Task requirements: Lines from the start of the data through the line containing "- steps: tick" must be given again exactly. Leave the others out.

Provided material:
****************

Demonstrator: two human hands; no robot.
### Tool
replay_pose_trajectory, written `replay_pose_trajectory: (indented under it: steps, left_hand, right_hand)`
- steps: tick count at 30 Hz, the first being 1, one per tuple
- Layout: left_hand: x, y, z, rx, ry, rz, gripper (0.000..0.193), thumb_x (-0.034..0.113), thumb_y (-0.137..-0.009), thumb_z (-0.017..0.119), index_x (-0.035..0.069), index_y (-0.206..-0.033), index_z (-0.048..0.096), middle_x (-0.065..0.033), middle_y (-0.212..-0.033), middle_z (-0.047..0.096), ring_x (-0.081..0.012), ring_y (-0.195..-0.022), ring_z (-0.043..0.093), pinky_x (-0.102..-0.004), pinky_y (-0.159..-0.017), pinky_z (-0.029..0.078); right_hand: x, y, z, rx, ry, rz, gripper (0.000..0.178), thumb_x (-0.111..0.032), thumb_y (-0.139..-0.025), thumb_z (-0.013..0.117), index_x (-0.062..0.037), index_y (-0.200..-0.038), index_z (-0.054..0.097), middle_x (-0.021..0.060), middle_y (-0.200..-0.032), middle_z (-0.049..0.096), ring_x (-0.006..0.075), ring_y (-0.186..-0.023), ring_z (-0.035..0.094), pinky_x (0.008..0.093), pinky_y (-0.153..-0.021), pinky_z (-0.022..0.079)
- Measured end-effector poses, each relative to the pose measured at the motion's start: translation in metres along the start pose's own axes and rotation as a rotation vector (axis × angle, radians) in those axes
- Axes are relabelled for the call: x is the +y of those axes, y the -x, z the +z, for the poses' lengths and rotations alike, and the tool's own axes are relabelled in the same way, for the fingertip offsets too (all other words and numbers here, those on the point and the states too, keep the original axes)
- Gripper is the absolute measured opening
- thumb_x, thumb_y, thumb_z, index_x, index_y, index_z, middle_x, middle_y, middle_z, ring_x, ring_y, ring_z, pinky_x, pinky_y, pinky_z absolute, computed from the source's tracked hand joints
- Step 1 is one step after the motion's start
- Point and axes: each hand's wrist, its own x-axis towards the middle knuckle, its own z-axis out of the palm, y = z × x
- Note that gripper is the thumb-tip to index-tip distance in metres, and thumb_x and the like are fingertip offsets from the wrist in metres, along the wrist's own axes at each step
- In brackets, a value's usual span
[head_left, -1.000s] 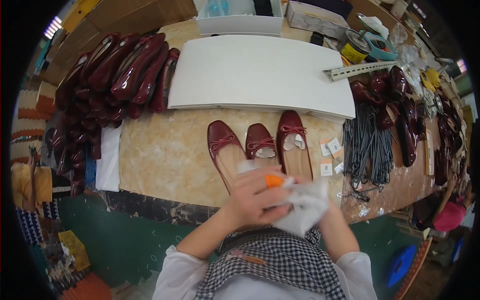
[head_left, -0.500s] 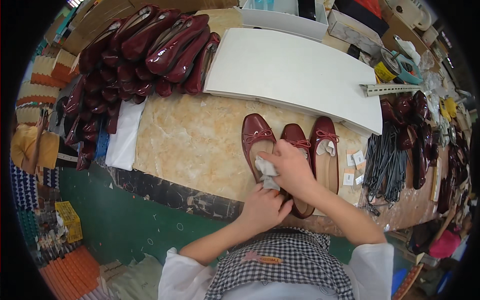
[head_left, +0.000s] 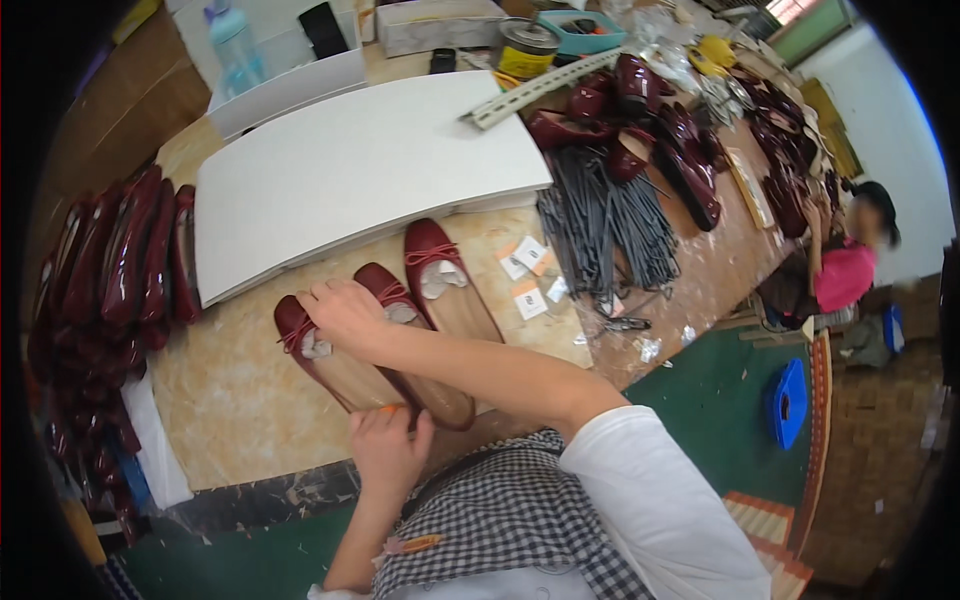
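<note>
Three burgundy patent ballet flats with bows lie side by side before me. My right hand (head_left: 345, 318) rests over the toe of the left ballet flat (head_left: 355, 378), its fingers curled onto the upper. White crumpled paper (head_left: 316, 345) shows in that shoe's toe opening. My left hand (head_left: 388, 450) closes around the heel end of the same shoe; a bit of orange shows at its fingertips. My right forearm partly covers the middle ballet flat (head_left: 438, 398). The right ballet flat (head_left: 425, 243) also has white paper (head_left: 441, 278) in its toe.
Beyond the shoes lies a stack of white sheets (head_left: 360, 150). Piled burgundy shoes (head_left: 125, 255) stand at left. On the right are small tags (head_left: 528, 298), dark thin rods (head_left: 610, 220) and more shoes (head_left: 690, 165). A person in pink (head_left: 845, 275) sits farther right.
The view has swung to the right. The white paper has gone from my right hand into the left shoe's toe, and that hand has moved onto the toe. My left hand stays by the heel.
</note>
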Motion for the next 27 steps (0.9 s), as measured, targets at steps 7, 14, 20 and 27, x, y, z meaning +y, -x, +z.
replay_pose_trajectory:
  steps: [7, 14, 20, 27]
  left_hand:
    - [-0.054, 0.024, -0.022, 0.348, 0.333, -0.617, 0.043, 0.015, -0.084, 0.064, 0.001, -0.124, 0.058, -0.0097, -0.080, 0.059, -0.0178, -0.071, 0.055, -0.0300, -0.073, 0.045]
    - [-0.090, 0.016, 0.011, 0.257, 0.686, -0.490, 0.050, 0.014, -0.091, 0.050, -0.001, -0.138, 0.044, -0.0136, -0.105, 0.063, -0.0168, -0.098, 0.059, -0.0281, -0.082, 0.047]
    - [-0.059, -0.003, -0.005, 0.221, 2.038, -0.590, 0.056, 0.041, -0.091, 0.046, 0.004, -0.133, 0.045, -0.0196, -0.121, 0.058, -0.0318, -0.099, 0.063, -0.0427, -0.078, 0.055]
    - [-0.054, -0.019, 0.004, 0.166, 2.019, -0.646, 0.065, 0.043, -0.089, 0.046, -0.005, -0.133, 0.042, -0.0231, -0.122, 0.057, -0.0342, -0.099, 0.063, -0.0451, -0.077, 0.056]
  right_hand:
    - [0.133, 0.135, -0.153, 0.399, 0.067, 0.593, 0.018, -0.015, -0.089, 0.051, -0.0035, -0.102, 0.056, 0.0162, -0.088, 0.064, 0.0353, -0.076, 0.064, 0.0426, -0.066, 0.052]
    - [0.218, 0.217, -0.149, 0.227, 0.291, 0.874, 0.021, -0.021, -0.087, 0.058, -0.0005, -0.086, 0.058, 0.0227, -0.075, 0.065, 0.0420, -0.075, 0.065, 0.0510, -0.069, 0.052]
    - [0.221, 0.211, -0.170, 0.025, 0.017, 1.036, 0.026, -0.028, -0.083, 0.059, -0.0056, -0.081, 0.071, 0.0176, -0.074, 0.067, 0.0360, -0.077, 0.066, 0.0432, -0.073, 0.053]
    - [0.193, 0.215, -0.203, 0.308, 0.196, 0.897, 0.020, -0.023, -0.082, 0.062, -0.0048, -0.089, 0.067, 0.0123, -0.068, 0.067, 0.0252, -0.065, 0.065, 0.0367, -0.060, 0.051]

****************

Exercise result:
Demonstrator: two human hands; no robot.
### Tool
replay_pose_trajectory, written `replay_pose_trajectory: (indented under it: steps, left_hand, right_hand)`
- steps: tick count at 30 Hz, the first being 1, one per tuple

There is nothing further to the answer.